Blueprint for a slaughterhouse designed by Benjamin Ward Richardson, published 1908

The use of a sharpened blade for the slaughtering of livestock has been practised throughout history. Prior to the development of electric stunning equipment, some species were killed by simply striking them with a blunt instrument, sometimes followed by exsanguination with a knife.

The belief that this was unnecessarily cruel and painful to the animal eventually led to the adoption of specific stunning and slaughter methods in many countries. One of the first campaigners on the matter was the eminent physician, Benjamin Ward Richardson, who spent many years of his later working life developing more humane methods of slaughter as a result of attempting to discover and adapt substances capable of producing general or local anaesthesia to relieve pain in people. As early as 1853, he designed a chamber that could kill animals by gassing them. He also founded the Model Abattoir Society in 1882 to investigate and campaign for humane methods of slaughter and experimented with the use of electric current at the Royal Polytechnic Institution.

The development of stunning technologies occurred largely in the first half of the twentieth century. In 1911, the Council of Justice to Animals (later the Humane Slaughter Association, or HSA) was established in England to improve the slaughter of livestock. In the early 1920s, the HSA introduced and demonstrated a mechanical stunner, which led to the adoption of humane stunning by many local authorities.

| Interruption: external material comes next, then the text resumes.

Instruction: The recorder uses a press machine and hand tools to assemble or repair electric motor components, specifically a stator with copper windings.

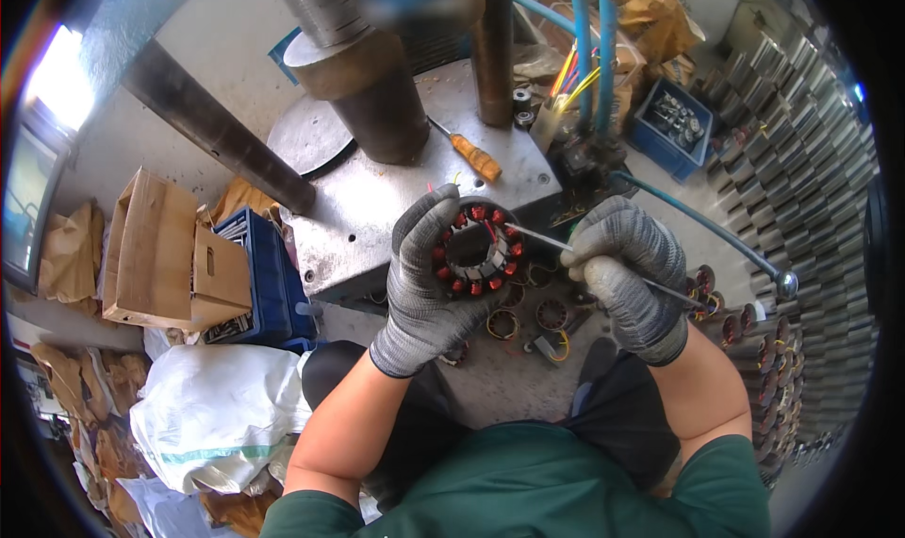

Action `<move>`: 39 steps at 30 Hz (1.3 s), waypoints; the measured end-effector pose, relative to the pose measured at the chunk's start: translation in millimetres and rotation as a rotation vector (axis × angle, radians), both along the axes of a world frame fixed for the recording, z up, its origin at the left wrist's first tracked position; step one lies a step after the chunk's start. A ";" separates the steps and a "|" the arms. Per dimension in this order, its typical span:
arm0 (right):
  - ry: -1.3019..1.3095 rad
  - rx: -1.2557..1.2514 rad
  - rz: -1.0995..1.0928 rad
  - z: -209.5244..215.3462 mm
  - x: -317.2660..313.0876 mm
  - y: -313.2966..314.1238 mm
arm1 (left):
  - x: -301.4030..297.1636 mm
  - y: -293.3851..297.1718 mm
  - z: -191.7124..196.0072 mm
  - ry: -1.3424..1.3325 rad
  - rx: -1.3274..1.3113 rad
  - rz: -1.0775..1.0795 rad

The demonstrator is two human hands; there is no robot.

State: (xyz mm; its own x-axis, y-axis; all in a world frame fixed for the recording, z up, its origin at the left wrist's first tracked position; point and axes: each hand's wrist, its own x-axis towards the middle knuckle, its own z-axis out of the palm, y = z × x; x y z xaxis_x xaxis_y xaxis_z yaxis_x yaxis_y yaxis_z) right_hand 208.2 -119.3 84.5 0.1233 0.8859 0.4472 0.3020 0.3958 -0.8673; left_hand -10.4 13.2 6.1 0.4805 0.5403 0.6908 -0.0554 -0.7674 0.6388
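My left hand (415, 293), in a grey knit glove, is closed round the side of a ring-shaped motor stator (514, 249) with red windings. Its open middle faces me. In my right hand (630, 264), also gloved, a thin metal rod (539, 237) is pinched between thumb and fingers. The rod's tip meets the upper right rim of the stator; whether it touches a winding I cannot tell. Its other end sticks out beyond the right hand. Just past the stator lies the steel press table (443, 175), carrying an orange-handled screwdriver (476, 157).
A thick steel cylinder (372, 95) stands on the press table between columns. At left are a cardboard box (156, 246), a blue crate (273, 288) and a white sack (217, 406). Stacked metal cores (801, 161), a blue bin (650, 142) and a ball-ended lever (726, 236) occupy the right.
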 end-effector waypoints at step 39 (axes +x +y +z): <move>-0.373 0.281 -0.085 -6.4 -2.1 9.7 | 2.3 -1.3 -6.2 -0.038 0.099 0.029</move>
State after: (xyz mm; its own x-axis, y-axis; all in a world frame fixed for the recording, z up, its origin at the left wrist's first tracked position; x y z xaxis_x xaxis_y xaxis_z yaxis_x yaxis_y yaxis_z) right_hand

The HSA went on to play a key role in the passage of the Slaughter of Animals Act 1933. This made the mechanical stunning of cows and electrical stunning of pigs compulsory, with the exception of Jewish and Muslim meat. Modern methods, such as the captive bolt pistol and electric tongs were required, and the act's wording specifically outlawed the poleaxe. The period was marked by the development of various innovations in slaughterhouse technologies, not all of them particularly long-lasting.

== Methods ==
=== Stunning ===
Various methods are used to kill or render an animal unconscious during animal slaughter.
- Electrical (stunning or slaughtering with electric current known as electronarcosis)
  This method is used for swine, sheep, calves, cattle, and goats. Current is applied either across the brain or the heart to render the animal unconscious before being killed. In industrial slaughterhouses, chickens are killed prior to scalding by being passed through an electrified water-bath while shackled.
- Gaseous (carbon dioxide)
  This method can be used for sheep, calves and swine. The animal is asphyxiated by the use of CO_{2} gas before being killed. In several countries, CO_{2} stunning is mainly used on pigs. A number of pigs enter a chamber which is then sealed and filled with 80% to 90% CO_{2} in air. The pigs lose consciousness within 13 to 30 seconds. Older research produced conflicting results, with some showing pigs tolerated CO_{2} stunning and others showing they did not. However, the current scientific consensus is that the "inhalation of high concentration of carbon dioxide is aversive and can be distressing to animals." Nitrogen has been used to induce unconsciousness, often in conjunction with CO_{2}. Domestic turkeys are averse to high concentrations of CO_{2} (72% CO_{2} in air) but not low concentrations (a mixture of 30% CO_{2} and 60% argon in air with 3% residual oxygen).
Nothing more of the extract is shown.